**ACTION ITEM**.
The records below are to be retyped in full, without any alteration.

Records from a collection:
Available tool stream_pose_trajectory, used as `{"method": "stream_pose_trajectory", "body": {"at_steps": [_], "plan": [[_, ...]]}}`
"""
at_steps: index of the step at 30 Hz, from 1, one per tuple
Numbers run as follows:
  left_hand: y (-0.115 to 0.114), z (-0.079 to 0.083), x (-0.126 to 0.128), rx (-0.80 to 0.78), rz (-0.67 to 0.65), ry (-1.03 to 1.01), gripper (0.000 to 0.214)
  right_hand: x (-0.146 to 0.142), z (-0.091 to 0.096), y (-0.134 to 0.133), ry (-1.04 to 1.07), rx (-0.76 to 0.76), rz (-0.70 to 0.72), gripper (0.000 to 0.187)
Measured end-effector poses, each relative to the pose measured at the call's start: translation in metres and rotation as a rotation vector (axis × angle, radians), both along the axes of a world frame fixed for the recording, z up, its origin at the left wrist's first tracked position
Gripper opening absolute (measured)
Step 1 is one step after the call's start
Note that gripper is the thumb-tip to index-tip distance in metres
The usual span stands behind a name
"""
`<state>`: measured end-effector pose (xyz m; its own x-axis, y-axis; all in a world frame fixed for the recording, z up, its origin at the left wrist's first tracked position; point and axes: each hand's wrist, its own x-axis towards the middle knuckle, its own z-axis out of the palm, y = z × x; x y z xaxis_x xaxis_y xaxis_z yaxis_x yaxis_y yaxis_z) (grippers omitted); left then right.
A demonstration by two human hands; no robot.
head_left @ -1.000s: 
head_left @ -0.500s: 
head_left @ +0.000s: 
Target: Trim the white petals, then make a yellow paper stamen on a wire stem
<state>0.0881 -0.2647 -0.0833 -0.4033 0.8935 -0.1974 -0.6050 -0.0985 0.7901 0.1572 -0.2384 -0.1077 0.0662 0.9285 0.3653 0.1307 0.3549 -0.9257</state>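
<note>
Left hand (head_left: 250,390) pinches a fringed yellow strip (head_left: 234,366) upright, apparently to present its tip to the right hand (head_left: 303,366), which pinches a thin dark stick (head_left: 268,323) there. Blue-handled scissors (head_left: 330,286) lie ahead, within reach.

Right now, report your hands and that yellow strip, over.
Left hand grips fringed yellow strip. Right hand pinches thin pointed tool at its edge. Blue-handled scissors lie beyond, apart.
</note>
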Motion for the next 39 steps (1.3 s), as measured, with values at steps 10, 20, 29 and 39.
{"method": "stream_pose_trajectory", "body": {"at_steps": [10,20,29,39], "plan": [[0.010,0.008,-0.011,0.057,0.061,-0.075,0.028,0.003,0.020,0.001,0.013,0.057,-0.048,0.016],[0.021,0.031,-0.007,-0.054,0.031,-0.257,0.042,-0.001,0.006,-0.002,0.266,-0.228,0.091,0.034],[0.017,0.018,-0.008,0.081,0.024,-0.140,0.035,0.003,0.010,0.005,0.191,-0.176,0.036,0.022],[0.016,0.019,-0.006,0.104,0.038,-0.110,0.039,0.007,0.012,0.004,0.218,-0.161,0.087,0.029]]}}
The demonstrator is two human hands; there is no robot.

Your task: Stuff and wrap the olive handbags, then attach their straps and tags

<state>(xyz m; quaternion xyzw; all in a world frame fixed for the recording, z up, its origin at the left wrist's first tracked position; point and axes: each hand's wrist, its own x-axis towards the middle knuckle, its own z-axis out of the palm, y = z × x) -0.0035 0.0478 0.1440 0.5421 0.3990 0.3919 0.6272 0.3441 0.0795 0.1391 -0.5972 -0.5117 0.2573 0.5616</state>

**RESPONSE AREA**.
Available tool stream_pose_trajectory, used as `{"method": "stream_pose_trajectory", "body": {"at_steps": [_], "plan": [[_, ...]]}}`
"""
at_steps: index of the step at 30 Hz, from 1, one per tuple
Numbers run as follows:
  left_hand: y (-0.115 to 0.114), z (-0.079 to 0.083), x (-0.126 to 0.128), rx (-0.80 to 0.78), rz (-0.67 to 0.65), ry (-1.03 to 1.01), gripper (0.000 to 0.214)
  right_hand: x (-0.146 to 0.142), z (-0.091 to 0.096), y (-0.134 to 0.133), ry (-1.04 to 1.07), rx (-0.76 to 0.76), rz (-0.70 to 0.72), gripper (0.000 to 0.187)
Measured end-effector poses, each relative to the pose measured at the call's start: translation in metres and rotation as a rotation vector (axis × angle, radians), both along the axes of a world frame fixed for the recording, z up, its origin at the left wrist's first tracked position
Gripper opening absolute (measured)
Step 1 is one step after the call's start
Note that gripper is the thumb-tip to index-tip distance in metres
The usual span stands behind a name
"""
`<state>`: measured end-effector pose (xyz m; its own x-axis, y-axis; all in a world frame fixed for the recording, z up, its origin at the left wrist's first tracked position; point and axes: each hand's wrist, its own x-axis towards the middle knuckle, its own z-axis out of the palm, y = z × x; x y z xaxis_x xaxis_y xaxis_z yaxis_x yaxis_y yaxis_z) (grippers omitted); left then right.
A demonstration by two human hands; no robot.
head_left @ -1.000s: 
head_left @ -0.500s: 
head_left @ +0.000s: 
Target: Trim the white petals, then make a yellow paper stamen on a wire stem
<state>0.0881 -0.2647 -0.0833 -0.4033 0.8935 -0.1974 -0.6050 -0.0985 0.7901 0.1572 -0.2384 -0.1077 0.0662 0.9285 0.3653 0.1307 0.3549 -0.9257</state>
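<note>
Left hand (head_left: 250,390) pinches a fringed yellow strip (head_left: 234,366) upright, apparently to present its tip to the right hand (head_left: 303,366), which pinches a thin dark stick (head_left: 268,323) there. Blue-handled scissors (head_left: 330,286) lie ahead, within reach.

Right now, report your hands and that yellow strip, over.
Left hand grips fringed yellow strip. Right hand pinches thin pointed tool at its edge. Blue-handled scissors lie beyond, apart.
</note>
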Motion for the next 39 steps (1.3 s), as measured, with values at steps 10, 20, 29 and 39.
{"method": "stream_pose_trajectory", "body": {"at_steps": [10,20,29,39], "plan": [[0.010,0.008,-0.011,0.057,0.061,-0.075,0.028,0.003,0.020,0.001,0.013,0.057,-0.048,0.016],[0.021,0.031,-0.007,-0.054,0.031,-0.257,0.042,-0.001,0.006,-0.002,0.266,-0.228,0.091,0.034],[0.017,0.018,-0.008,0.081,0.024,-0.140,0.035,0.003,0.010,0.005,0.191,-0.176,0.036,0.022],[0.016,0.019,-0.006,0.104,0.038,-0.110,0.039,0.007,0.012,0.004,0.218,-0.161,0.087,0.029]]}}
The demonstrator is two human hands; there is no robot.

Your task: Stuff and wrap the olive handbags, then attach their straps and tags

<state>(xyz m; quaternion xyzw; all in a world frame fixed for the recording, z up, its origin at the left wrist's first tracked position; point and axes: each hand's wrist, its own x-axis towards the middle knuckle, its own z-axis out of the palm, y = z × x) -0.0035 0.0478 0.1440 0.5421 0.3990 0.3919 0.6272 0.3441 0.0795 0.1391 -0.5972 -0.5117 0.2573 0.5616</state>

This response is complete, and nothing else is pending.